**TASK DETAILS**.
Write the data out again so that it matches word for word.

**DATA SHOWN**.
--- START ---

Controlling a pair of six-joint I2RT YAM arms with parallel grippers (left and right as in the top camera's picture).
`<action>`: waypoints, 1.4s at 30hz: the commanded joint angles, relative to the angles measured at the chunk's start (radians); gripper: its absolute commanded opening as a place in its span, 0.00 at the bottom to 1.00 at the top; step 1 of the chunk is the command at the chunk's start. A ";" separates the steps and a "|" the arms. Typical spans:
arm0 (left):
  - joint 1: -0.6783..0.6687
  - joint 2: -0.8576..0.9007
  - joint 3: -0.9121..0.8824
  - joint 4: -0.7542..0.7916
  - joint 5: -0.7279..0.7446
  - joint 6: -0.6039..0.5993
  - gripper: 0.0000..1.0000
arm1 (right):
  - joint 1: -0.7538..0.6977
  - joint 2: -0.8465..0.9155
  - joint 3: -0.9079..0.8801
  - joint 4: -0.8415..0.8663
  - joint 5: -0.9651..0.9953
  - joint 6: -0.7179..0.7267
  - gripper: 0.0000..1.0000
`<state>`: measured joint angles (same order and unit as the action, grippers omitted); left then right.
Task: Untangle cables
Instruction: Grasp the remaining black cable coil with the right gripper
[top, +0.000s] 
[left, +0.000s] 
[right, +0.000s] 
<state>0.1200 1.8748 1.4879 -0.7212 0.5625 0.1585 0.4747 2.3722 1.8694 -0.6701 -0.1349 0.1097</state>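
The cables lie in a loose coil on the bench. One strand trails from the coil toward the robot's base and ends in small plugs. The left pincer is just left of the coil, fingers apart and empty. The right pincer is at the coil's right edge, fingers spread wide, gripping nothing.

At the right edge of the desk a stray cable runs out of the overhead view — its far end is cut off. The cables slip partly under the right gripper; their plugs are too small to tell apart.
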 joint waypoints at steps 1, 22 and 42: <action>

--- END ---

**EXERCISE ANSWER**.
Controlling a pair of six-joint I2RT YAM arms with parallel grippers (left and right as in the top camera's picture).
`<action>`: waypoints, 1.4s at 30hz: the commanded joint angles, relative to the angles measured at the chunk's start (radians); gripper: its absolute commanded opening as a place in its span, 0.00 at the bottom to 1.00 at the top; step 1 of the chunk is the command at the chunk's start. A ";" separates the steps and a "|" the arms. Typical spans:
arm0 (left):
  - joint 1: -0.6783..0.6687
  - joint 2: -0.8576..0.9007
  - joint 3: -0.9121..0.8824
  - joint 4: -0.7542..0.7916
  - joint 5: -0.7279..0.7446
  - joint 6: -0.6039..0.5993
  - gripper: 0.0000..1.0000
arm1 (right):
  - joint 1: -0.7538..0.6977
  - joint 2: -0.8465..0.9155
  - joint 3: -0.9079..0.8801
  - joint 4: -0.8415..0.8663
  - joint 5: -0.9651..0.9953
  - joint 6: -0.7179..0.7267
  - gripper: 0.0000..1.0000
`<state>`: measured joint angles (same order and unit as the action, grippers omitted); left then right.
Task: Untangle cables
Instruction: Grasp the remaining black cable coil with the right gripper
[top, +0.000s] 
[left, +0.000s] 
[right, +0.000s] 
<state>0.1200 1.8748 1.4879 -0.7212 0.5625 0.1585 0.4747 2.3722 1.8694 -0.6701 -0.1349 0.1097</state>
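The cables lie in a loose coil on the bench. One strand trails from the coil toward the robot's base and ends in small plugs. The left pincer is just left of the coil, fingers apart and empty. The right pincer is at the coil's right edge, fingers spread wide, gripping nothing.

At the right edge of the desk a stray cable runs out of the overhead view — its far end is cut off. The cables slip partly under the right gripper; their plugs are too small to tell apart.
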 joint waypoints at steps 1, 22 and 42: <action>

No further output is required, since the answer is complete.